PROPOS RECUEILLIS PAR EDGAR BLOCH

Corinne Fischer, vous êtes propriétaire et directrice de la société Bataillard, spécialisée dans le négoce de vin, dans le canton de Lucerne. Pouvez-vous déjà considérer 2011 comme un bon, voire un grand cru dans nos régions?

Corinne Fischer (photo): Nous avons vécu une vendange précoce, avec un mois de septembre magnifique. Dans les régions, en Valais, le volume et la qualité seront supérieurs à 2010. Dans les cantons de Vaud, Genève et Neuchâtel, le chasselas dégage un volume supérieur également, alors que celui-ci est moindre pour le pinot noir, mais tous deux dégagent une très belle qualité. En clair, c’est une belle récolte et nous sommes contents.

Comment considérez vous la qualité du vin suisse par rapport à il y a quelques années?
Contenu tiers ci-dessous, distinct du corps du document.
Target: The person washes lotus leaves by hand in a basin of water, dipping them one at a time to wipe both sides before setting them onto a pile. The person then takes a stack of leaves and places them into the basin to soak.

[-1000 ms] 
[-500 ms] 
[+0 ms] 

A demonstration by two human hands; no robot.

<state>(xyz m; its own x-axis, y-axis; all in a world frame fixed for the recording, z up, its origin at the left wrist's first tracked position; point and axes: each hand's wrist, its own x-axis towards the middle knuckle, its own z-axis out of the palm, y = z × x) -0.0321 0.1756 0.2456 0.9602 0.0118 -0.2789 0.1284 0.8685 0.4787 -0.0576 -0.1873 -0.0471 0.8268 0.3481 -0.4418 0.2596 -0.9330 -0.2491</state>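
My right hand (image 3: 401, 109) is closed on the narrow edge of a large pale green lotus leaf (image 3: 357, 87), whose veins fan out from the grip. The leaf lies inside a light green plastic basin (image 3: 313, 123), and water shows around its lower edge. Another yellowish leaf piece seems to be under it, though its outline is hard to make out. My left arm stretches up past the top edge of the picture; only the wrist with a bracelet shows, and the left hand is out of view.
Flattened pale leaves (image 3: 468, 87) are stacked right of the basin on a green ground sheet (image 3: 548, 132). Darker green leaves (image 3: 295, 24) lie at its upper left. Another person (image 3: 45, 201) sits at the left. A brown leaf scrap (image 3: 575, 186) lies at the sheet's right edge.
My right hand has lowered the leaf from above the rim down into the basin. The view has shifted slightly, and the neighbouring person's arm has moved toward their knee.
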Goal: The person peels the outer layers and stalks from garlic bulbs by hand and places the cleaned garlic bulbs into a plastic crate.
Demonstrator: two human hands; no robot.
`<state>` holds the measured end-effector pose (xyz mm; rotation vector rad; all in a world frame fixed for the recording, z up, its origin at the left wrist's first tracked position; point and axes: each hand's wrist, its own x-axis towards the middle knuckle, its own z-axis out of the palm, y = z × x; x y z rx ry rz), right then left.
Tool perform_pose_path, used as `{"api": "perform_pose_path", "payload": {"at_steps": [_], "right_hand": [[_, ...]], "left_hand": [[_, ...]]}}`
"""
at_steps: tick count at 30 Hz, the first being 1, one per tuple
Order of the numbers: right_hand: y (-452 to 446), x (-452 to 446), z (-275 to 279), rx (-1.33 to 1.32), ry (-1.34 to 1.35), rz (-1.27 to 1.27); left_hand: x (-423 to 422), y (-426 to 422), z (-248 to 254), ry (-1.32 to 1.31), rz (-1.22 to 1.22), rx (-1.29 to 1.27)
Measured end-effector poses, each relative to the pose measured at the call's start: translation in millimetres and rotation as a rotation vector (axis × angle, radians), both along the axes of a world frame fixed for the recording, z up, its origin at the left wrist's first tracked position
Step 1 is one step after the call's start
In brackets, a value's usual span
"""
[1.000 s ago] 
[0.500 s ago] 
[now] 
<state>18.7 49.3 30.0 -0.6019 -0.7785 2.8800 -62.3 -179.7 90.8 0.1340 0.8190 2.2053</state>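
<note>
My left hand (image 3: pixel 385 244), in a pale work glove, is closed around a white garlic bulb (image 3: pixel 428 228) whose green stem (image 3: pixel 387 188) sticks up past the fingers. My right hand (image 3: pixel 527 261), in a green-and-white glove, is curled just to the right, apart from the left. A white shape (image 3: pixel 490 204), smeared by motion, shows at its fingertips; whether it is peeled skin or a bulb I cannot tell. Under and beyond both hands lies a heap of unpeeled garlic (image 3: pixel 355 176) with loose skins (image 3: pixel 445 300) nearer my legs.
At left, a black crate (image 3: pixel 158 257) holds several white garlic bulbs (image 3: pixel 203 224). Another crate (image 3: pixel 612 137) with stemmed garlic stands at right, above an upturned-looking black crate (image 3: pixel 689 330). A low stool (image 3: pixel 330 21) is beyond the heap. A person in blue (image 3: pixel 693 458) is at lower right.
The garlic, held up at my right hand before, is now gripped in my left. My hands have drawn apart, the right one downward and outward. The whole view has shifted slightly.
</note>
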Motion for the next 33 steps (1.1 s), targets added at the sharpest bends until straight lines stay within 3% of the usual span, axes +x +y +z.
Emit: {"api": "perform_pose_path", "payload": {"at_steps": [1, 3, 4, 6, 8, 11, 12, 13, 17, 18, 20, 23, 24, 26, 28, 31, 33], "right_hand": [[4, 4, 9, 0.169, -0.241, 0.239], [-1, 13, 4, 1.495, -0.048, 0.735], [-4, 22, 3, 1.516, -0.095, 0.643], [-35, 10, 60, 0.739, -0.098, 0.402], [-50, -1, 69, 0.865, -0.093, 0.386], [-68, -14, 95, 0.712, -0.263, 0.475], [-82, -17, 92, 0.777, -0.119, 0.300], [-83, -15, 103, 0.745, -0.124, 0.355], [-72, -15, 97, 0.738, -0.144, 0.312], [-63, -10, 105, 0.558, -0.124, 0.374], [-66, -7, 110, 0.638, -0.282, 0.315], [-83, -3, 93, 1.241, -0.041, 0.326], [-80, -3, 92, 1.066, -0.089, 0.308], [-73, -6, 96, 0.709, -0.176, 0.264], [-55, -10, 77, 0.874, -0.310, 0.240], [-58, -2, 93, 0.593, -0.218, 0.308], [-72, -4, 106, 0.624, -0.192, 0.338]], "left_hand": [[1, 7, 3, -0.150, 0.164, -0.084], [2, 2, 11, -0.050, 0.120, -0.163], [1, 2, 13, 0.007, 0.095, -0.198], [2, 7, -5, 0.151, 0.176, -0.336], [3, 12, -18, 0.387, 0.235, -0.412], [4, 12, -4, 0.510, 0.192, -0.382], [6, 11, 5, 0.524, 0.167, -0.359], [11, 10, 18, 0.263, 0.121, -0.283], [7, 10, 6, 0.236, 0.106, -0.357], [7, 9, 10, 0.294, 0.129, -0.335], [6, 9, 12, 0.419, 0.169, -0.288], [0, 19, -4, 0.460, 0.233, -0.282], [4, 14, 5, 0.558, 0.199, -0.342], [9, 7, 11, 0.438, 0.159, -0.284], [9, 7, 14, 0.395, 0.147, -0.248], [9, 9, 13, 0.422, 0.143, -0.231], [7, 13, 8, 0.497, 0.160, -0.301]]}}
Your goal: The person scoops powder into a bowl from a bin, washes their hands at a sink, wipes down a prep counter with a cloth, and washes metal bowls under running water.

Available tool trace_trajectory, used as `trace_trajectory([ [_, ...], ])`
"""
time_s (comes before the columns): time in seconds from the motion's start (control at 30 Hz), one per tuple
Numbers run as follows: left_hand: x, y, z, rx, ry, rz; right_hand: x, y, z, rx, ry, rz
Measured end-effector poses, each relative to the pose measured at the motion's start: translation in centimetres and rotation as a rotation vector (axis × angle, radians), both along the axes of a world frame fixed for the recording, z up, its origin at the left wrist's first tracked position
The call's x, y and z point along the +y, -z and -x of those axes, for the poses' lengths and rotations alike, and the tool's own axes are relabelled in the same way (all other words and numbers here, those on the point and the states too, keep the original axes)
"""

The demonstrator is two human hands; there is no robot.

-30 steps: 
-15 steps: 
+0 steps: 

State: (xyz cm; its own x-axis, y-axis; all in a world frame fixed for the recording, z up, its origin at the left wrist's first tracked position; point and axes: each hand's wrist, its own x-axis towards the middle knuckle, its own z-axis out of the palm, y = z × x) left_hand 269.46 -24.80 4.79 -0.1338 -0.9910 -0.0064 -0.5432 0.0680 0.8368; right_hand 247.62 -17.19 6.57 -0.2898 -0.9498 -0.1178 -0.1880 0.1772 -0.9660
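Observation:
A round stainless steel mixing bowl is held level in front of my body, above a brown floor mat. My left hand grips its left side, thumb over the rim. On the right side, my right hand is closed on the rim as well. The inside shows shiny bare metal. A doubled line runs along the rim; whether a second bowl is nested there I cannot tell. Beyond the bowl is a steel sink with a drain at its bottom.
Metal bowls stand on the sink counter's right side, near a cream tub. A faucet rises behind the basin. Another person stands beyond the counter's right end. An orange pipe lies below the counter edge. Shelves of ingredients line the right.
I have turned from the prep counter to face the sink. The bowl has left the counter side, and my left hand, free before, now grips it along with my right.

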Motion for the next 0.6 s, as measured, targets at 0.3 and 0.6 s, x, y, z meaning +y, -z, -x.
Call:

Nous avons assisté à un très grand développement du vin suisse ces dernières années, conséquence de l’abolition des contingents. Comme il n’y a plus de protection, il a fallu améliorer la qualité face à une concurrence étrangère plus forte. Or, en Suisse les produits sont en vogue, le marché est plus ou moins stable alors que les produits sont plus chers avec les terrasses aménagées dans les vignobles. Le climat est plus chaud ailleurs, alors que nous devons nous assurer ici d’une bonne exposition du vignoble que nous devons traiter à plusieurs reprises. Tout cela demande plus de travail dans un terrain plus difficile. A titre de comparaison, en Australie, le traitement s’effectue par hélicoptère!

A votre avis, est-ce judicieux d’investir davantage son argent dans le vin, compte tenu des rendements boursiers et financiers auxquels on assiste ces temps?

Je déconseille vivement d’investir dans le vin pour faire de l’argent. Dans les années 80, il était possible d’en gagner. Aujourd’hui, c’est une entreprise trop risquée. Il vaut donc mieux investir dans le bon vin et le boire, ou dans une bonne cave pour se faire plaisir.

Quelles sont les débouchés professionnels pour les personnes en quête d’emploi dans l’industrie vini-viticole?

Une ample palette de métiers s’offre à celui ou celle qui souhaite s’engager dans ce secteur. Pour la production du vin, on s’intéressera au métier de vigneron, de caviste, de chimiste ou d’œnologue. S’y ajoutent les professions liées à la mise en bouteille et la logistique. Par ailleurs, le domaine peut attirer toutes les personnes prêtes à suivre une formation dans les produits alimentaires. Mais cette industrie a besoin aussi de magasiniers, d’acheteurs de vin et de sommeliers. Plus liés à l’activité commerciale et administrative, des débouchés existent dans le marketing, la vente aussi bien que la comptabilité. Autrement dit, c’est un très beau secteur, plus ou moins stable, avec relativement peu de changements de conjoncture comparés à d’autres secteurs. Les personnes qui se lancent dans ces activités restent, en général, un certain temps. Elles se réjouissent sans doute déjà de l’arrivée des prochaines vendanges, un moment où tout le monde apprécie de boire du vin!